An LAist article published in 2022 traces the hostile working environment back over five years, with numerous medical staff detailing a history of conflict and adverse encounters with higher management.
Dr. Laura Doan, a former physician at the Twin Towers urgent care facility in CHS, raised concerns over aggressive and abusive interactions with Henderson, filing a Policy of Equity complaint and a grievance against Henderson during her time at CHS. The main factors attributed to her decision to leave included gender-based discrimination, abusive workplace culture and retaliation from supervisors, among other problems, according to the LAist article.
Even after her lateral transfer to CHS primary care, Doan said she continues to be contacted by CHS employees under Henderson’s supervision for advice on how to handle the aggression and pressure they face.

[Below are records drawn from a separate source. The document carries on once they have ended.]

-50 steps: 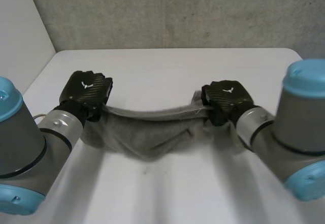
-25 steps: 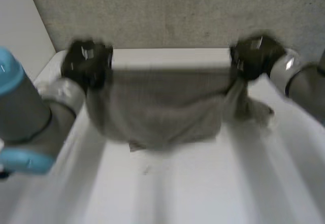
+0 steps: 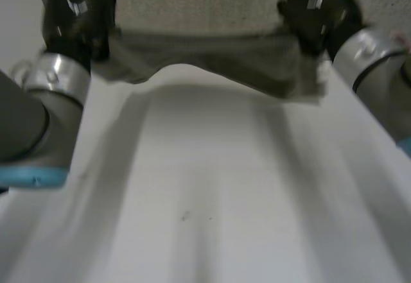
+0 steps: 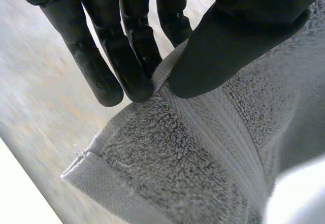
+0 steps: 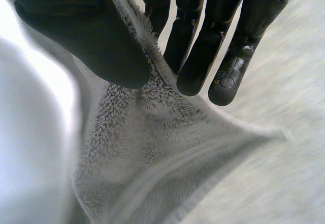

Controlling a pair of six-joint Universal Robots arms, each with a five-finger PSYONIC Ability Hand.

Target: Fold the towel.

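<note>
A grey towel (image 3: 257, 61) hangs stretched in the air between both hands, high above the far part of the white table (image 3: 212, 187). My left hand (image 3: 76, 15) holds its left end; in the left wrist view the thumb (image 4: 228, 46) pinches the towel's edge (image 4: 177, 148) near a corner against the fingers (image 4: 129, 56). My right hand (image 3: 314, 10) holds the right end; in the right wrist view its thumb (image 5: 86, 36) and fingers (image 5: 203, 46) pinch the towel (image 5: 147, 153) the same way. The towel sags in the middle.
A grey wall (image 3: 205, 0) stands right behind the raised towel and hands. Both grey forearms reach in from the sides, the left one (image 3: 38, 110) and the right one (image 3: 376, 65).
Both hands have lifted the towel off the table and carried it up and away toward the wall, spreading apart. The towel now hangs clear of the table.
</note>
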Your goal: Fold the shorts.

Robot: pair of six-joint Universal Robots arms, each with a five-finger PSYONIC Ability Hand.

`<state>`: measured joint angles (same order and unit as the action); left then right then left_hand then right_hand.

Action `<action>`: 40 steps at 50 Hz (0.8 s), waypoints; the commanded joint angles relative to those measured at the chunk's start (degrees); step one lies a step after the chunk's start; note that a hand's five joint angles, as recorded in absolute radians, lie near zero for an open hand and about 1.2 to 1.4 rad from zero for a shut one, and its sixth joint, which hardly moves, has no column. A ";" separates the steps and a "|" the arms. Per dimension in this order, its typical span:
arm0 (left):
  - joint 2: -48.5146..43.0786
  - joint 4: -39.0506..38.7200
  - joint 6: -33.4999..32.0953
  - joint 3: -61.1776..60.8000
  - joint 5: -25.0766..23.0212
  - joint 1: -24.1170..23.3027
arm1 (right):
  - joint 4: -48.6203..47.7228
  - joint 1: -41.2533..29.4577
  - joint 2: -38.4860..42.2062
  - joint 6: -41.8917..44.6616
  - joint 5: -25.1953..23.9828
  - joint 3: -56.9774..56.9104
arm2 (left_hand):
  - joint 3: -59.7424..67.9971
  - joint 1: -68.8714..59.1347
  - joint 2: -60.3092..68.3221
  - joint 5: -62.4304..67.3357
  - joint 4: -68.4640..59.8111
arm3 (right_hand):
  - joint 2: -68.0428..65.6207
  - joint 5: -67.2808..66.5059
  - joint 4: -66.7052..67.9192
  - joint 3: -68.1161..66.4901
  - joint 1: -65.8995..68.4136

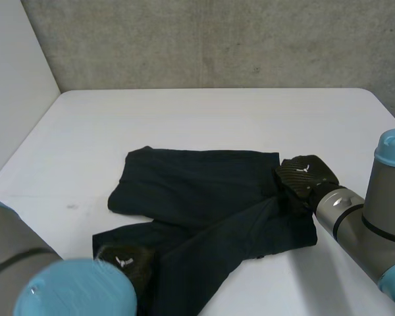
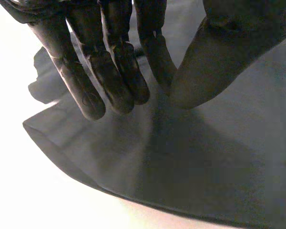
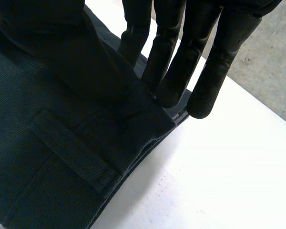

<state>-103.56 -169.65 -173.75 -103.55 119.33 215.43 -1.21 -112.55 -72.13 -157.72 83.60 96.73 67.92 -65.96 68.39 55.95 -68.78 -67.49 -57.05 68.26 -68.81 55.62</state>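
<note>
We've barely started: left hand and right hand each pinch the rumpled shorts, nothing folded on the counter yet.

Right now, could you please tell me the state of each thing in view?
shorts: rumpled on the table, partly doubled over, fold unfinished
left hand: pinching the shorts at their near left corner
right hand: pinching the shorts at their right edge
</note>
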 commanded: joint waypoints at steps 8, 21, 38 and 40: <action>2.57 -4.47 -14.51 5.12 -10.51 17.57 | 0.07 -0.21 0.15 0.66 0.07 -1.54 | 12.08 -14.04 11.61 14.05 -11.22 | -12.51 -12.95 11.74 -11.19 24.38; 7.93 -2.27 -6.52 -2.53 -18.87 6.06 | -0.28 -0.30 3.49 -0.48 0.78 -2.60 | -45.42 43.46 -45.89 -43.45 46.29 | -12.51 -12.95 11.74 -11.19 24.38; 9.43 -7.01 -7.48 -12.64 -19.05 1.92 | -0.72 -0.30 3.49 -1.01 0.87 -2.51 | -45.09 43.13 -45.56 -43.11 45.95 | -12.51 -12.95 11.74 -11.19 24.38; 9.34 -7.36 -7.57 -12.99 -18.78 1.84 | -0.72 -0.30 3.49 -1.01 0.87 -2.42 | -45.09 43.13 -45.56 -43.11 45.95 | -12.51 -12.95 11.74 -11.19 24.38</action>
<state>-93.82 -174.85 -181.15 -114.78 100.29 217.44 -1.78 -112.89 -68.53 -158.76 84.48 94.17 22.20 -22.45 21.95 11.46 -21.72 -67.49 -57.06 68.25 -68.81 55.62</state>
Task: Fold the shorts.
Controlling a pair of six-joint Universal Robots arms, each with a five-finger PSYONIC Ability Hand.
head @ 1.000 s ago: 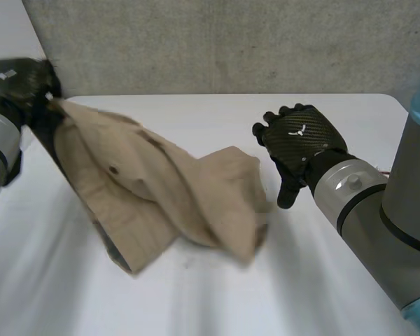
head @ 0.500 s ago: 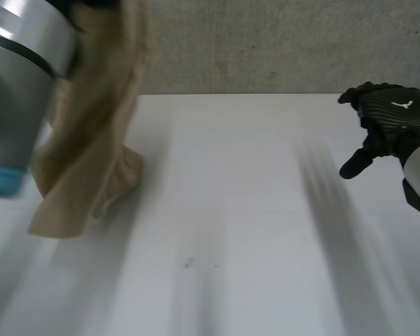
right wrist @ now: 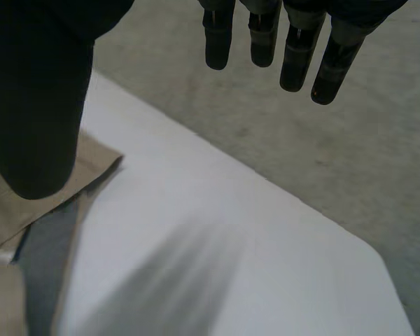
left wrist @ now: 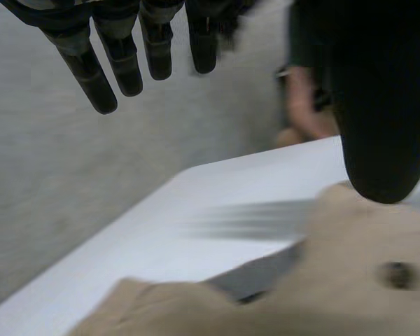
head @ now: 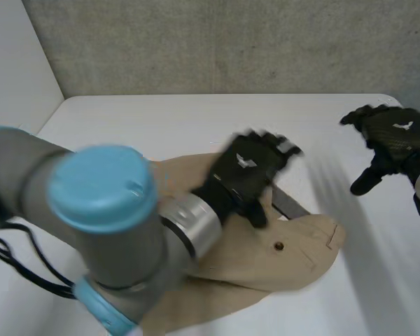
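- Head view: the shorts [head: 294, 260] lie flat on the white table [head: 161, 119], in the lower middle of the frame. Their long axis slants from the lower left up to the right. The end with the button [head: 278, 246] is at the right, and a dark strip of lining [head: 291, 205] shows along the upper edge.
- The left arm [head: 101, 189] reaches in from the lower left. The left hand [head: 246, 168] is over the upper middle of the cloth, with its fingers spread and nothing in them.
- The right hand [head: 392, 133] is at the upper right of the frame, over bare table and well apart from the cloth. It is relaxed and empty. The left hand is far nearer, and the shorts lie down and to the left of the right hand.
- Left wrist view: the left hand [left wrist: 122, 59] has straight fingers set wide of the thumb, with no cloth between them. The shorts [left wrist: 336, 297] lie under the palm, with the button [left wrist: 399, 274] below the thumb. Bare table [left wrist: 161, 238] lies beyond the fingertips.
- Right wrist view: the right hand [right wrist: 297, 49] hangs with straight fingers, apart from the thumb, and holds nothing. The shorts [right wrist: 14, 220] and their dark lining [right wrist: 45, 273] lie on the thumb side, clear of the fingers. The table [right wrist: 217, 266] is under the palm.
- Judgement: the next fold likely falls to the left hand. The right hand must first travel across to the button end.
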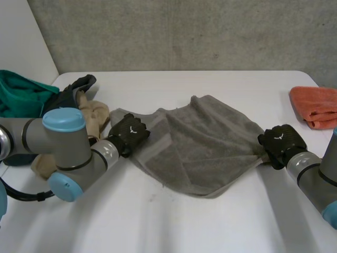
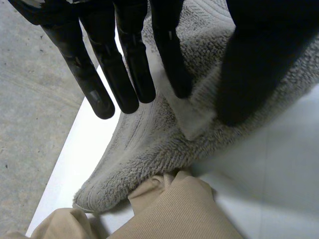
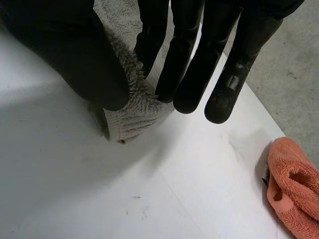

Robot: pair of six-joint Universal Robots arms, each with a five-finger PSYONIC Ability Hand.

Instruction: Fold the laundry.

“It was just shocking to me that, in 2024, the things I’m hearing from these individuals was almost verbatim the things that he was doing to me during my time when I worked with him back in 2020,” Doan said. “It’s really scary and disheartening for me to hear from individuals that it’s still happening, hasn’t changed, hasn’t gotten better.”
Yang noted that this culture negatively affected the quality of CHS’s provision of care because direct providers were afraid to raise issues.
“I learned early on not to say anything,” Dalmatoff-Dalmau added.
Yang added that people often want to speak out, but the fear of retribution holds them back.
“I was the one to talk, speak out, then I was targeted,” he said.
Ultimately, Martin said she felt the mandate for Suboxone prescription undermined her medical knowledge and created a culture that forced her to prioritize avoiding disciplinary action from superiors over listening and responding to the needs of patients.
“You have these check-off boxes that you get in trouble for,” she said. “You’re not caring what the patient is saying. You’re caring about not getting in trouble from your boss.”
As the use of Suboxone and other similar opioid medications remains contentious in health facilities across the country, Hao and Meza said it is important to recognize the numerous benefits of medication-assisted treatment.
However, for CHS staff members, because they do not feel like their concerns are being heard or respected by management, four of the 13 CHS medical professionals who spoke to The Bruin have either quit or transferred out of the department.
“They don’t want me to talk,” Yang said. “They won’t listen to me.”